The latest Bond film, Sky Fall, featured several 1:3 scale Aston Martin DB5 replicas that were used as dummies in a scene where the car gets destroyed. Each replica is built from 18 pieces fabricated by a 3d printer, assembled together and finished with paint & chrome.
The movie studio contracted the services of Augsburg-based 3D printing company Voxeljet to make replicas of the vintage ride. Skipping over the residential-friendly MakerBot Replicator, the company used a beastly industrial VX4000 3D printer to craft three 1:3 scale models of the car with a plot to blow them to smithereens. The 18 piece miniatures were shipped off to Propshop Modelmakers in London to be assembled, painted, chromed and outfitted with fake bullet holes.
The end result is plain jaw dropping.

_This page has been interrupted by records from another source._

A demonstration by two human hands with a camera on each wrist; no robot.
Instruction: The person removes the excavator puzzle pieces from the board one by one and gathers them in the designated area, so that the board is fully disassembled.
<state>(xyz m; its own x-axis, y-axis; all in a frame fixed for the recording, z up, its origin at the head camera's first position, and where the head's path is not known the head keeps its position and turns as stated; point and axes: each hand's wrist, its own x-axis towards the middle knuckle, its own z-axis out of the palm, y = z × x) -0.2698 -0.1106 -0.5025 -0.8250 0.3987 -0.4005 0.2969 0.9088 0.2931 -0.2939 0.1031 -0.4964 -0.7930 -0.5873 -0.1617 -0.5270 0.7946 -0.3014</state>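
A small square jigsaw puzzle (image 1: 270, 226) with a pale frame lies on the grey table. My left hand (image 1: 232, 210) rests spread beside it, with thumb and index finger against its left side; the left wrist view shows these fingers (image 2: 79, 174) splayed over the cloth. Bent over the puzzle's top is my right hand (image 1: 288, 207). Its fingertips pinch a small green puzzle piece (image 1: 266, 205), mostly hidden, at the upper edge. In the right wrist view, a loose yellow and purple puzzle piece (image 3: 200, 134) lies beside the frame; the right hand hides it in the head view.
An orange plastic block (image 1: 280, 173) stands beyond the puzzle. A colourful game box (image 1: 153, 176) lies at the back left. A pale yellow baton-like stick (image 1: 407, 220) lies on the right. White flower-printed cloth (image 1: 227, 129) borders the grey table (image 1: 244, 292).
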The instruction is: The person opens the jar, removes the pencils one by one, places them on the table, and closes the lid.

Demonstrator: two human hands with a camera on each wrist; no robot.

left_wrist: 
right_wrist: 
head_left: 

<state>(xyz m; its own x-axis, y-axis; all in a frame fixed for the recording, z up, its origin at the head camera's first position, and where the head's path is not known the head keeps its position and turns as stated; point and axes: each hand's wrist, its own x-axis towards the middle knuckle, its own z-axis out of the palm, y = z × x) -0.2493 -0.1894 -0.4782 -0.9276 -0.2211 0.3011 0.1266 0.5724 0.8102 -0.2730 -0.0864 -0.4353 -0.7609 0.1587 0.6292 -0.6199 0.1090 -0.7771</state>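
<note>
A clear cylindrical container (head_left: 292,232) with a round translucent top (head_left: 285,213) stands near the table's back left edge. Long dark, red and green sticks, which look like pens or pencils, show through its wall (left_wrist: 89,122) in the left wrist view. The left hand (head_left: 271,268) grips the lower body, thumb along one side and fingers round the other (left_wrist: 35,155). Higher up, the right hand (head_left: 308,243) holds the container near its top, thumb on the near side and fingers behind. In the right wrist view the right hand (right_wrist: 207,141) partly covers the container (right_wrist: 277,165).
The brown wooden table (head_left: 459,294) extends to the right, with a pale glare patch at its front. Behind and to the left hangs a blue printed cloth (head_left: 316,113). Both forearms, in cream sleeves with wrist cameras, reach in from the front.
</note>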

You just love the sheer precision of these 3d printing machines & their applications are endless.
It even gets more awesome:
Earlier this year, Jay Leno demonstrated how far one could go with 3d printing; coupled with state of the art ”3d scanning” technology.
The idea is that you can create exact plastic clones of almost everything, with microscopic precision.
This feature from Jay Leno’s Garage, demonstrates the possibility of building molds for almost any car part that might be impossible to rebuild or acquire via conventional fabrication. Hence tiresome hunting for classic car parts or part fabrication woes might come to an end.